“Para partir”, obra escrita y dirigida por Ignacio Sánchez Mestre, establece un particular ritual de velorio: aquí el difunto organiza su propia despedida, frente al mar, con su canción preferida, dos botellas de whisky y sólo los invitados que él mismo eligió para compartir el tiempo, el espacio y también su voz. El jueves se estrena en el Teatro Sarmiento esta obra protagonizada por Luciano Suardi, Mara Bestelli, Mónica Raiola, Paula Grinszpan, Mariel Fernández, Andrés Pruss y Sofía Saborido. Dialogamos con Suardi sobre su personaje, un padre que sigue digitando las vidas de los hijos desde la ultratumba, y otros proyectos que encarará este año.
"Para partir": un velorio dirigido por el difunto
La obra, que subirá a escena el jueves en el Teatro Sarmiento, tiene como personaje protagónico a un padre de vida desconocida para sus hijos, que continúa digitando las vidas de ellos desde ultratumba.
Periodista: ¿De qué trata la obra?
Luciano Suardi: Hay un padre que se suicidó y que llevaba un tipo de vida, no doble, del tipo que se lo asocie a otra familia, sino una vida que sus dos hijas desconocían. Transcurre en una precaria casita frente al mar, ubicada en una playa nudista, donde el padre les deja encomendado que arrojen sus cenizas. En este lugar empiezan a descubrir a un padre que no conocían, además de encontrarse con un hermano del que sabían la existencia pero tampoco habían visto nunca.
P.: ¿Qué le atrajo del personaje del padre que usted interpreta?
L.S.: Soy el padre muerto que va apareciendo en las primeras escenas como mero observador, para detectar cuáles son las reacciones de su familia al llegar a ese lugar, sobre todo en relación con esos medio hermanos que van a conocerse. En determinado momento no hablará por su propia voz, sino que empezará este gran desafío, que me divierte mucho, y es que habla con la voz de todos ellos. Cuando mi personaje habla por ellos, empieza a manipular la comunicación y sus acciones, y en otros momentos también soy manipulado por ellos. Hay muchas cosas que se plantean grandes misterios en la obra, como la causa del suicidio del padre.
P.: ¿Y qué otros tópicos aborda?
L.S.: Habla de los vínculos familiares, de una manera muy tierna y con una escritura de mucha sensiblidad, humor y emoción en relación a cómo se van redescubriendo tras la muerte del padre. Desnuda ese mecanismo presente en la mayoría de las familias, donde hay instalados ciertos interrogantes y hay un puntapié para descubrir realmente quién es ese otro a quien tenemos tan cerca y muchas veces desconocemos. Al redescubrir al padre muerto se descubren a ellos mismos y se transforman. La obra habla de un momento extraño en la vida, de mucha teatralidad y deja abierto el camino a muchas lecturas.
P.: ¿Cómo describiría la dramaturgia y el trabajo de Sánchez Mestre con los actores?

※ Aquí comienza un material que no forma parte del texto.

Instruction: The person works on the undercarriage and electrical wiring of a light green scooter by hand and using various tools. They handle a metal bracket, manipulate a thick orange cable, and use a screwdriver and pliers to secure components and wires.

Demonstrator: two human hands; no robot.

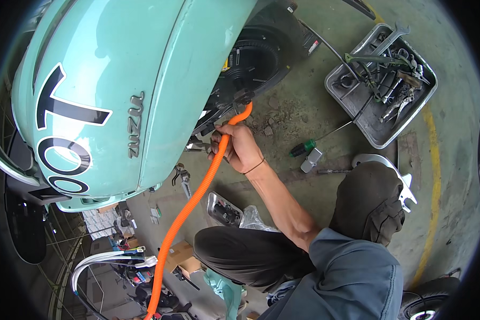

L.S.: Siendo joven escribe con la mirada muy puesta en lo cotidiano, muy específica pero también muy especial. Es una mirada amorosa. Además soy parte de la compañía Buenos Aires Escénica de Matías Feldman, y hay algo en el trabajo con gente más joven que me revitaliza; en el caso de esta compañía del Sarmiento hay una mirada más experimental. No se pretende que la obra vaya necesariamente al éxito, claro que nos gusta llenar la sala, pero la curaduría de Vivi Tellas parece decir que no hace falta que eso suceda. Tanto Feldman como Mestre se permiten ese lugar de la experimentación que estoy feliz de no dejar, más allá de que pueda dirigir simultáneamente en el comercial o el oficial, hay algo del off que está.
P.: Va a dirigir en el Regio a mitad de año, ¿qué obra?
L.S.: “El adulador”, una comedia de Goldoni, es de 1750 con adaptación mía y de una actualidad impresionante. Trata sobre el vínculo entre un gobernador y su secretario corrupto, un gobernador que no tiene ganas de trabajar, no le gusta lo que hace y se deja embaucar por el secretario. Guillermo Arengo hace del gobernador, Alejandro Awada del secretario pérfido y Noralih Gago de la mujer del gobernante. Estrenamos a fin de junio.
P.: ¿Algún otro proyecto?
L.S.: Sí, reponemos “Prueba 3: Las convenciones”, de Matías Feldman en la sala Defensores de Bravard, en julio. Ahí vuelvo con un personaje muy querido por mí, el idiota.
P.: ¿Cómo vivió el trabajo en el Sarmiento en un año de crisis?
L.S.: Hasta ahora se cumplieron todos los plazos, pagos, vestuario, y la escenografía llegó un mes antes de lo pactado para poder ensayar, algo increíble. En este espacio pequeño no hubo situaciones donde hayamos sentido la crisis.